I want to rotate an object around the world origin, not the center of its bounding box, so the usual method of setting .rotation_euler
on the object as in this answer is not what I'm looking for. It seems I need to use bpy.ops.transform.rotate
, which has a problem when used in a scripting context that I had to work around when running Blender from the command line (blender --python
).
Below is my best attempt to create a cylinder, translate it along the X-axis, then rotate it around the Y-axis (and therefore around the origin).
import math
import bpy
# Delete the default cube.
bpy.ops.object.delete(use_global=False)
bpy.ops.mesh.primitive_cylinder_add()
bpy.ops.transform.translate(value=(3, 0, 0))
# See https://stackoverflow.com/a/67697363.
context = bpy.context.copy()
for area in bpy.context.screen.areas:
if area.type == "VIEW_3D":
context["area"] = area
break
else:
raise RuntimeError("VIEW_3D area not found")
# Based on looking at the Python Console.
bpy.ops.view3d.snap_cursor_to_center(context)
bpy.context.scene.tool_settings.transform_pivot_point = "CURSOR"
bpy.ops.transform.rotate(
context,
value=math.pi / 2,
orient_axis="Y",
orient_type="GLOBAL",
)
This has two problems:
- It still apparently rotates the cylinder around the center of its bounding box rather than the origin.

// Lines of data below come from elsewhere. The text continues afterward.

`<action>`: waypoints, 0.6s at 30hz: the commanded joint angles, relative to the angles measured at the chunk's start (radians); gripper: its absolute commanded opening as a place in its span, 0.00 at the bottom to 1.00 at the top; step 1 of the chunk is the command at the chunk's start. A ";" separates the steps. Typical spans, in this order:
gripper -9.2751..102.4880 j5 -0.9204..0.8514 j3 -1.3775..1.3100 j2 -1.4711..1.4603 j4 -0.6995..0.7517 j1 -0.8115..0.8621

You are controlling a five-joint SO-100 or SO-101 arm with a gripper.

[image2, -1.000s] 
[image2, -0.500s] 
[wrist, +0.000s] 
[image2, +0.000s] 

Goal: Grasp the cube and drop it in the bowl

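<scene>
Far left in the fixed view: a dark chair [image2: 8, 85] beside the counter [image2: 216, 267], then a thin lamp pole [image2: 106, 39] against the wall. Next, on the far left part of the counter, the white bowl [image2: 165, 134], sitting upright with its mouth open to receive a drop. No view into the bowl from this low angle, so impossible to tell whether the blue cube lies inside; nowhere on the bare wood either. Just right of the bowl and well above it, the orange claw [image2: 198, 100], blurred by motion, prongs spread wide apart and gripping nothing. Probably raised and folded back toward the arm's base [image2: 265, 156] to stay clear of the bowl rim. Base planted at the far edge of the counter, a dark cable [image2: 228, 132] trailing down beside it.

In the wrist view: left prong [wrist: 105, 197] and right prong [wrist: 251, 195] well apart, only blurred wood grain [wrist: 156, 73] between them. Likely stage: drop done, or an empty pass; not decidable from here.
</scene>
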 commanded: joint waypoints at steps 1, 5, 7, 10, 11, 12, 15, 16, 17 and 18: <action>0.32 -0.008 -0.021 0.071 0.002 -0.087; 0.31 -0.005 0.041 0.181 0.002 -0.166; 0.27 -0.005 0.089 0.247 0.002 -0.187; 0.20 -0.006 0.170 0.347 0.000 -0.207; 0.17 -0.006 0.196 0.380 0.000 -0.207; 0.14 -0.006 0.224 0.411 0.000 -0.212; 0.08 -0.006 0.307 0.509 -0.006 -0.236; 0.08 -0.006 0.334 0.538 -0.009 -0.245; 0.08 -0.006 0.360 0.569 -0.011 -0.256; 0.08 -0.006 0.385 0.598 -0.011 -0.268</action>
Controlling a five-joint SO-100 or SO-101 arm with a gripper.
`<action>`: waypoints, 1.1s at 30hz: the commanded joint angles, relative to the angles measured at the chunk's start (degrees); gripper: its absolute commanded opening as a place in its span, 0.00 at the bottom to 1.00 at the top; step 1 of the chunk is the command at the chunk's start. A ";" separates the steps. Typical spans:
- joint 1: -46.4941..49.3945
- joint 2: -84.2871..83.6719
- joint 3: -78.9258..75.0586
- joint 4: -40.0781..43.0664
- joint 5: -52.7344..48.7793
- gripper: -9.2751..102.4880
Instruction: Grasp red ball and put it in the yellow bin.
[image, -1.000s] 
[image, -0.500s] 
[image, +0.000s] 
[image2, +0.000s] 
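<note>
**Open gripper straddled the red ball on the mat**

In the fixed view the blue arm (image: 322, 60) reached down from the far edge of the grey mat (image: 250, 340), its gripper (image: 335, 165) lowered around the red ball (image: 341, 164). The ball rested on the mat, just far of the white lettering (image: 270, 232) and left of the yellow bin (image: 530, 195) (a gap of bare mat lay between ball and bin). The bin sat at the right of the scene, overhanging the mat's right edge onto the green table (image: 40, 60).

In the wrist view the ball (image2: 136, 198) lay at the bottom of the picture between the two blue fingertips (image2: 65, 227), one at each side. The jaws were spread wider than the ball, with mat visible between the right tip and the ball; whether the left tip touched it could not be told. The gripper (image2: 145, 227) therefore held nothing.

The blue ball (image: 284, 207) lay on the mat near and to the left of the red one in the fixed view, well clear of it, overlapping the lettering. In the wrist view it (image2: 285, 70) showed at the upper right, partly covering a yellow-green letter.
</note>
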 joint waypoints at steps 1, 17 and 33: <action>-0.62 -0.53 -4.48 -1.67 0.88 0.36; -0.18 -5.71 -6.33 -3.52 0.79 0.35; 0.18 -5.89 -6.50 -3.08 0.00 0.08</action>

In particular, the two lines starting with
bpy.ops.view3d...
seem to have no effect. (I got them from experimentation with the Python Console.) - I get two DeprecationWarnings for my use of the
context
dictionary in.snap_cursor_to_center
and.rotate
, which I took from the second linked StackOverflow answer.
Any ideas on how to rotate an object about the origin in a way that doesn't produce deprecation warnings?